Complex SQL to get max value in a series of subqueries

MartinC
MartinC used Ask the Experts™
on
I have to write a difficult piece of SQL, to return a dataset to be displayed in a grid. It's using Delphi 2006 on Oracle 9.2? tables.

The source table of data ONL_DATA looks like this:

CustomerID           INTEGER
Account                STRING
Datastream           STRING
Data_Quality         STRING
Data_Priority         INTEGER
Data_Interval         DATE

Sample data looks like this:

CustomerID  Account      Datastream     Data_Quality      Data_Priority      Data_Interval
       1          ABC123          A1                   D                        1                    14-07-2009 20:15
       1          ABC123          A1                   A                        2                    14-07-2009 20:15
       1          ABC123          B1                   D                        1                    14-07-2009 20:15
       1          ABC123          B1                   C                        2                    14-07-2009 20:15
       1          ABC123          A1                   D                        1                    14-07-2009 20:30
       1          ABC123          A1                   B                        2                    14-07-2009 20:30
       1          ABC123          B1                   D                        1                    14-07-2009 20:30
       1          ABC123          B1                   A                        2                    14-07-2009 20:30
       1          XYX123           A1                   D                        1                    14-07-2009 20:15
       1          XYX123           A1                   D                        1                    14-07-2009 20:30
       1          XYX123           A1                   A                        2                    14-07-2009 20:30
       1          XYX123           B1                   D                        1                    14-07-2009 20:30
       1          XYX123           B1                   C                        2                    14-07-2009 20:30


The requirement is for the SQL statement when executed with a single given date, and a given CustomerID passed in, to return for each unique instance of Customer and Datastream, a line showing:

* Account
* DataStream
* "20:15": the Data_Quality of the latest (i.e. highest numbered) Data_Priority record for the 20:15 Data_Interval for this Account and Datastream
* "20:30": the Data_Quality of the latest (i.e. highest numbered) Data_Priority record for the 20:30 Data_Interval for this Account and Datastream

So the required returned dataset for the above data should be:

Account  Datastream  "20:15"      "20:30"
ABC123       A1             A              B
ABC123       B1             C              A
XYZ123        A1             D              A
XYZ123        B1                             C

Note the null in "20:15" for XYZ123/B1.

Some givens:
Data_Priority is always unique for a given CustomerID, Account, Datastream and Data_Interval.
In the final version there will be obviously be 96 time interval data quality fields covering a whole day; I have simplified the example.  
If at all possible, this needs to be a single (long) SQL statement.
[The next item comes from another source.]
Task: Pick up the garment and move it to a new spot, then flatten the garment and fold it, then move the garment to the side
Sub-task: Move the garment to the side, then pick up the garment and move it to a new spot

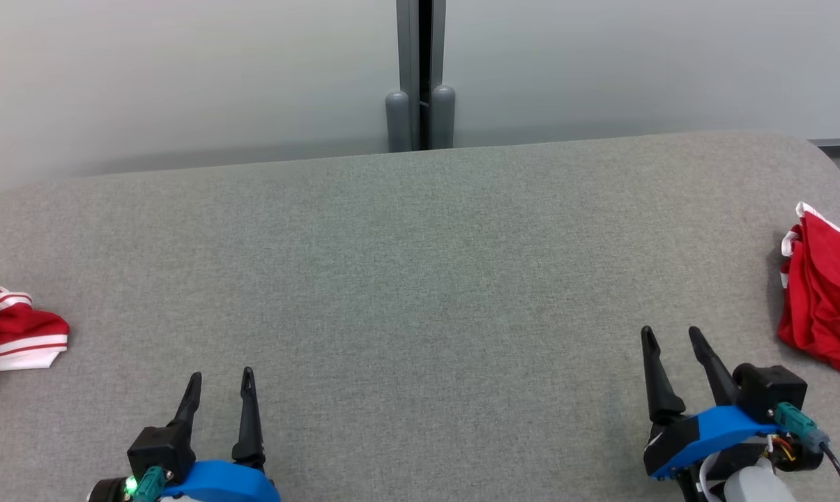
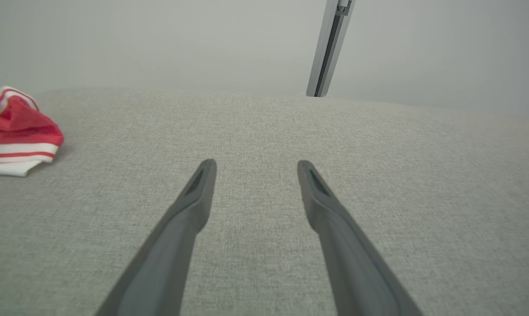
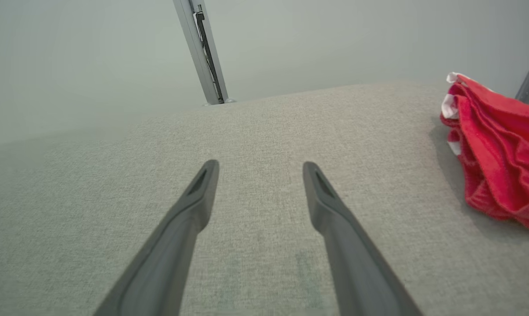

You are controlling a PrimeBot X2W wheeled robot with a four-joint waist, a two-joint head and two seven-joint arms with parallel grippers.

This is being run in Delphi in an app where every other grid of data is generated by simply applying an SQL-result dataset to the grid, so if I have to somehow generate it line by line, that would be a distinct disadvantage.
The required SQL is obviously going to use a series (96 of them) of subqueries. Ideally I'd like to keep these as short as possible because once I have one written, I write it as a single line in Excel, concatenating in the timeslot, so I can generate all 96 and then copy them into Delphi. Cumbersome but best I can come up with.  

My false starts:

A) I've tried using constructions like:

select data_quality from ONL_DATA od2
       where od2.Account = od1.Account
       and od2.datastream = od1.datastream
       and data_interval = to_date('14-07-2009 20:15','dd-mm-yyyy HH24:MI')
       and ROWNUM = 1
       ORDER BY od2.data_priority desc

... as the subquery (where od1 is the name of ONL_DATA in the main SQL statement) but while this subquery works when run by itself (with the od1.Account and od1.datastream replaced by hardcoded values), it doesn't seem to work as a subquery with od1 stuff passed in.

B) I've also tried more basic subquery constructions like:

 SELECT od1.Account
      , od1.datastream
      ,
   (select data_quality from onl_data u
   where data_interval = to_date('14-07-2009 20:15','dd-mm-yyyy HH24:MI')
   and u.Account = od1.Account
   and u.datastream = od1.datastream
   and u.data_priority =
     (select max(data_priority) from onl_data t
      where t.data_interval = to_date('14-07-2009 20:15','dd-mm-yyyy HH24:MI')
      and t.Account = u.Account
      and t.datastream = u.datastream)) as "20:15"
FROM ONL_DATA od1
WHERE customerID = 2
GROUP BY od1.Account, od1.datastream                                                                                                                                                                                                                            
This SQL actually executes but returns null values.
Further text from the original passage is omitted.